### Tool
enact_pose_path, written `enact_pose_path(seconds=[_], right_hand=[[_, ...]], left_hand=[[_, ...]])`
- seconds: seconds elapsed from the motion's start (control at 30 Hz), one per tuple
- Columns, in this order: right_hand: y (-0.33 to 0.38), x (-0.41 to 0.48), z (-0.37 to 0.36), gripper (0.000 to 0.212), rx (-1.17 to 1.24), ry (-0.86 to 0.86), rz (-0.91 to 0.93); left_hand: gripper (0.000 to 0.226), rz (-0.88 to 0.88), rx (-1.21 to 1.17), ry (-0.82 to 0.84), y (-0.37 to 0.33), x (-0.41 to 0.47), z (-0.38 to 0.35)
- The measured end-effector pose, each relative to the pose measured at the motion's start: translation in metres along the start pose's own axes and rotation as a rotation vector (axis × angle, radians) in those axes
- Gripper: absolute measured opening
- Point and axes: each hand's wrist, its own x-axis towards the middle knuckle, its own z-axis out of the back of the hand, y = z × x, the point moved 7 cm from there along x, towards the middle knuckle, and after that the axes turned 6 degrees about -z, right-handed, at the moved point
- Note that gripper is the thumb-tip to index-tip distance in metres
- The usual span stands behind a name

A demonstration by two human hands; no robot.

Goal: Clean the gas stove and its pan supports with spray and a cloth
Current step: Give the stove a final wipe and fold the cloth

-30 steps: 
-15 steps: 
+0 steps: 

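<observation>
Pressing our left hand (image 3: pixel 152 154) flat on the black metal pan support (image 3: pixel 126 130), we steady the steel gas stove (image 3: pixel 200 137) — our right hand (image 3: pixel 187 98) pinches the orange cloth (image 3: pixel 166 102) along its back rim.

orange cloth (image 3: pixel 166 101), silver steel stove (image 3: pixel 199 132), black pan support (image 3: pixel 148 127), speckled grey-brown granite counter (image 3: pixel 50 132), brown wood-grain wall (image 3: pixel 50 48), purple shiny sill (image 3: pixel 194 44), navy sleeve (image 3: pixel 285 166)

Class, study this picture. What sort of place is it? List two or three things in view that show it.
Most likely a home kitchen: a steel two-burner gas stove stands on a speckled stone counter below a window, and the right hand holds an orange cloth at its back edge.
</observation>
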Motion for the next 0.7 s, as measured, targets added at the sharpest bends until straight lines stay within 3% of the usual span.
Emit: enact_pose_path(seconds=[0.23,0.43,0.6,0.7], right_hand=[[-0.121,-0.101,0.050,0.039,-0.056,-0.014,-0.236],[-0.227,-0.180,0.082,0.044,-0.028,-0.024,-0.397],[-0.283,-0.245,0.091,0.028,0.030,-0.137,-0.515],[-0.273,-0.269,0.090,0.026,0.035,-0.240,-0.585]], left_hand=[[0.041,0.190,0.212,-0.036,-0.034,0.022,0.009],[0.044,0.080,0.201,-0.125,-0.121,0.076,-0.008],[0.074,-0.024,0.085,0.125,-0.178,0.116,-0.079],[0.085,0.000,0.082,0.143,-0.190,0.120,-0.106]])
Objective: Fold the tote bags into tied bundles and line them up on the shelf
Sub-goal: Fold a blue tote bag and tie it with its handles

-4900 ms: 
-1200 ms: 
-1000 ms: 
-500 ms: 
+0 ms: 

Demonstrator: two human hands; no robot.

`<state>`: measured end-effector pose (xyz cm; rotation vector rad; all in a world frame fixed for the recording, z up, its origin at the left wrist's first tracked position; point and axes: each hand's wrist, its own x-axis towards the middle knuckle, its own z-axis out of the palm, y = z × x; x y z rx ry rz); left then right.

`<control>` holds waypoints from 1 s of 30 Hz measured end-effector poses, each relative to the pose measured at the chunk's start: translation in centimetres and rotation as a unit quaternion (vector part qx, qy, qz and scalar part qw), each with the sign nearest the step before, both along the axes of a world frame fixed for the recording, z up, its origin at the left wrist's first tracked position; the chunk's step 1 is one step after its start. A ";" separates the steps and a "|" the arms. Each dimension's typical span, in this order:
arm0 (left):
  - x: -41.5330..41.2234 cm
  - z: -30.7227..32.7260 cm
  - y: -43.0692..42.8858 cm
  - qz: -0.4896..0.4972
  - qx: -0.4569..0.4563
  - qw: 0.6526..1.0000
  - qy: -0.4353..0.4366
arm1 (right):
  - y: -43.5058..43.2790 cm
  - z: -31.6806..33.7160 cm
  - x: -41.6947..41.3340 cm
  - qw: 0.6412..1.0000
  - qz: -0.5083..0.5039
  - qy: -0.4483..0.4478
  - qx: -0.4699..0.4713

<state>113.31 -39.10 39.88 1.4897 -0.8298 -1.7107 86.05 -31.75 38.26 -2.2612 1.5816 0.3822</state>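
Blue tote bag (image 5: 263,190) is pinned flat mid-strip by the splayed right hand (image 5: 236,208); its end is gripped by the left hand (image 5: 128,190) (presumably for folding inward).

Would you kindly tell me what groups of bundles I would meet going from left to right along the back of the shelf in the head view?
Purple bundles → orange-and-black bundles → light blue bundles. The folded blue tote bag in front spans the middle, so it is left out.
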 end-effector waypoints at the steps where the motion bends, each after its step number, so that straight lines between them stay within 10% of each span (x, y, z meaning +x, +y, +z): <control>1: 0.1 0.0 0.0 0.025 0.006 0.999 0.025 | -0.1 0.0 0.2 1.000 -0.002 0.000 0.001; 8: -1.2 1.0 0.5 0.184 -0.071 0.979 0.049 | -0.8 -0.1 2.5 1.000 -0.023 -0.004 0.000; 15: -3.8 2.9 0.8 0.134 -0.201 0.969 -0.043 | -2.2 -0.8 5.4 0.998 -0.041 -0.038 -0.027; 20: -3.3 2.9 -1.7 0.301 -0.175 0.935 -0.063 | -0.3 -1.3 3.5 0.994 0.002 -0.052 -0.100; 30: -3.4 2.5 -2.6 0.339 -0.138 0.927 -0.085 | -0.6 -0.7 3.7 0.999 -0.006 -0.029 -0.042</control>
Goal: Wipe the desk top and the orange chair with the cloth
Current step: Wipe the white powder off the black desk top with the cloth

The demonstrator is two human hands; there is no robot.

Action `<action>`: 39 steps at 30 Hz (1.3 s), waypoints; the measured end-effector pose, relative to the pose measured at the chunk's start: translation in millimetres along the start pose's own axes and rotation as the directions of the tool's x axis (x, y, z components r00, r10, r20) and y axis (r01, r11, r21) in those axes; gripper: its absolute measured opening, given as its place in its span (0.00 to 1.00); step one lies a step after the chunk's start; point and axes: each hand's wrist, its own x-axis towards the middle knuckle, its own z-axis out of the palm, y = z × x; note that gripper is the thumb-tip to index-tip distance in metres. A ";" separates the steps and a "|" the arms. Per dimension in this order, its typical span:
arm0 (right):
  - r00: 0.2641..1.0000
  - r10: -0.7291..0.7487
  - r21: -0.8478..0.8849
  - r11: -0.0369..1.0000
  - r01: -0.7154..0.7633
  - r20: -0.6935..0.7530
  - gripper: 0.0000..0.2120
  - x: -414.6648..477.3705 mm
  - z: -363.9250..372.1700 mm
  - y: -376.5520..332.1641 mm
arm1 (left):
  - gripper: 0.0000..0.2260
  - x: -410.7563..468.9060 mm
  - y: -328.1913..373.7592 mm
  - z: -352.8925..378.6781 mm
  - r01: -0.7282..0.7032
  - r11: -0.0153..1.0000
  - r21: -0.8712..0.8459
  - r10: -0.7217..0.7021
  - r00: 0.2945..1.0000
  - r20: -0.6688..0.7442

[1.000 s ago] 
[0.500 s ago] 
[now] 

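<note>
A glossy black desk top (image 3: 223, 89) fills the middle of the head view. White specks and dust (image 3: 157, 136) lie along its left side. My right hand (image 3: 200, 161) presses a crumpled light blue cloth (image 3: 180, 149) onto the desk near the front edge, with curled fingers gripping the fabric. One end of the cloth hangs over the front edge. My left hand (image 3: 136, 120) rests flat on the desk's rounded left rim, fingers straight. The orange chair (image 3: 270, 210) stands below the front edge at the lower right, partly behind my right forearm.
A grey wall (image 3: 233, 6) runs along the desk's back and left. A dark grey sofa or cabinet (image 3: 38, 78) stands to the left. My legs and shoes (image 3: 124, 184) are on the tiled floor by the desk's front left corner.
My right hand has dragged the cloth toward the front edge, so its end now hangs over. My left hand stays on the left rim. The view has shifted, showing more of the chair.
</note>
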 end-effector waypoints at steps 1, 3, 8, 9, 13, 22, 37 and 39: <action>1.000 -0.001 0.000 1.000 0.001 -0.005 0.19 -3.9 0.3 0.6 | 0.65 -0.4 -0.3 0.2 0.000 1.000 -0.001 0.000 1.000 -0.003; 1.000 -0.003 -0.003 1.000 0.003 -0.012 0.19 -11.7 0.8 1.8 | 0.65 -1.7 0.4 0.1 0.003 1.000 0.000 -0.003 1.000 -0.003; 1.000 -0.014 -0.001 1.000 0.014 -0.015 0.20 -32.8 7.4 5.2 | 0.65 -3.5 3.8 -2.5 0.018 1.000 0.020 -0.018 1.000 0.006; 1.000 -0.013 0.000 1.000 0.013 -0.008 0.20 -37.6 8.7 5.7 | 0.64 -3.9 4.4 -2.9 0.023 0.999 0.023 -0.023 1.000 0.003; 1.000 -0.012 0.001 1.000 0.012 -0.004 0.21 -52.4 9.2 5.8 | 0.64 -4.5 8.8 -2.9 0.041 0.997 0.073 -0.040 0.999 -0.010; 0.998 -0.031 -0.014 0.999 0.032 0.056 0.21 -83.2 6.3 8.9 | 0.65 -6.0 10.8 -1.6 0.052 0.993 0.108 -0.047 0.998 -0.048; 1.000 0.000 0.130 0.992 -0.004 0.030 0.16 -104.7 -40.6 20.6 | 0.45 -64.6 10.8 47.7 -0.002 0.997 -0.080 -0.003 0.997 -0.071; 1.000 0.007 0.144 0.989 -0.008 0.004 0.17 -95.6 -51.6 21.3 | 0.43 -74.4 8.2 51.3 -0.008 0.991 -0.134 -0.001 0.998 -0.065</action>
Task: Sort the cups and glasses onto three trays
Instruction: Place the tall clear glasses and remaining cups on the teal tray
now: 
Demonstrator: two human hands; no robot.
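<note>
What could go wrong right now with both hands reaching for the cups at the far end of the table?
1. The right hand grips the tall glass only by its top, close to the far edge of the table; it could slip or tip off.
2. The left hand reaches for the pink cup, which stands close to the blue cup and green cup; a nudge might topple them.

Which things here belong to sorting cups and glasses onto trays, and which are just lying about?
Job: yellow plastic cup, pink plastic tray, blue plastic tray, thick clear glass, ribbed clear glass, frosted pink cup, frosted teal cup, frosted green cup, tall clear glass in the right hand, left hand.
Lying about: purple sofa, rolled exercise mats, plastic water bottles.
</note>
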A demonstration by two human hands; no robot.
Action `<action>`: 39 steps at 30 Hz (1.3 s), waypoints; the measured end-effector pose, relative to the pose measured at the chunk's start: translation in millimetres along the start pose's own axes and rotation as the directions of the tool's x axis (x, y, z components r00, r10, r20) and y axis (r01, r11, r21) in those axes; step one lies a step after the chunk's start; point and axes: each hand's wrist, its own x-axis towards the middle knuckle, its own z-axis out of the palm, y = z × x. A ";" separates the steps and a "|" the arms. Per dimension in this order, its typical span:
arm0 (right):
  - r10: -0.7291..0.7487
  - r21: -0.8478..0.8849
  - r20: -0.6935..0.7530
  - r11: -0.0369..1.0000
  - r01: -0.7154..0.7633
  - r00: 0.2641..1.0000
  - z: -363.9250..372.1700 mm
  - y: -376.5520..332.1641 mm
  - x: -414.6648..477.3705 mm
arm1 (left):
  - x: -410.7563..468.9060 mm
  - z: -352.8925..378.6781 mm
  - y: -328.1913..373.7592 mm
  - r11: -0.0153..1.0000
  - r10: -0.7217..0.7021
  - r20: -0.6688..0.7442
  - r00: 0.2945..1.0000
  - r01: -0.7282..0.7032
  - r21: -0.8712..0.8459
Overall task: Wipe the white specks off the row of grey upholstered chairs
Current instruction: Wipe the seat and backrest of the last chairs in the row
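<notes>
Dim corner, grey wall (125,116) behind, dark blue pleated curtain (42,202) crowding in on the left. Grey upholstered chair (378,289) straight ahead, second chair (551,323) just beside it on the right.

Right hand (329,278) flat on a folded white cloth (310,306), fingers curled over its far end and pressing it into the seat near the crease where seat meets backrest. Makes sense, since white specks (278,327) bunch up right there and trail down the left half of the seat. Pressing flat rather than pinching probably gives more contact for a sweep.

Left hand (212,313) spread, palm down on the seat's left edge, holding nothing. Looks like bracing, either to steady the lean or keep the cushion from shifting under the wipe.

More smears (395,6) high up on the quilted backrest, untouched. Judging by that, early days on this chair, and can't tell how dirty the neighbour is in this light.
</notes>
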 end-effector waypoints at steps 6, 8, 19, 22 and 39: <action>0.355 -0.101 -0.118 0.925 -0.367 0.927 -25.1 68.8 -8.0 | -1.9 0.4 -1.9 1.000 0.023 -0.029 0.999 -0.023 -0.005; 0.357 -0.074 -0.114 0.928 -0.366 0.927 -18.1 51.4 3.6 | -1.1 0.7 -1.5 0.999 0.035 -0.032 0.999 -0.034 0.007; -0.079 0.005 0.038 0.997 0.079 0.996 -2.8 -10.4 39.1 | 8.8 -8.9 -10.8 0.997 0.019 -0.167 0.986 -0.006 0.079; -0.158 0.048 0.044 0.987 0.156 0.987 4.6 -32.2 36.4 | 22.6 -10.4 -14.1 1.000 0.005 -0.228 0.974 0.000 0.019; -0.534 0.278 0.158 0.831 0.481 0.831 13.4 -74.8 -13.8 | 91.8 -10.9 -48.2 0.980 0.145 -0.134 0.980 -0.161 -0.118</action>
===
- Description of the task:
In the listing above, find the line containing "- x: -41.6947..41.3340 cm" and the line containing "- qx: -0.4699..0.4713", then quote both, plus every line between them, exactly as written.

- Output of the exercise:
  - x: -41.6947..41.3340 cm
  - qw: 0.6412..1.0000
  - qz: -0.5083..0.5039
  - qy: -0.4483..0.4478
  - qx: -0.4699..0.4713

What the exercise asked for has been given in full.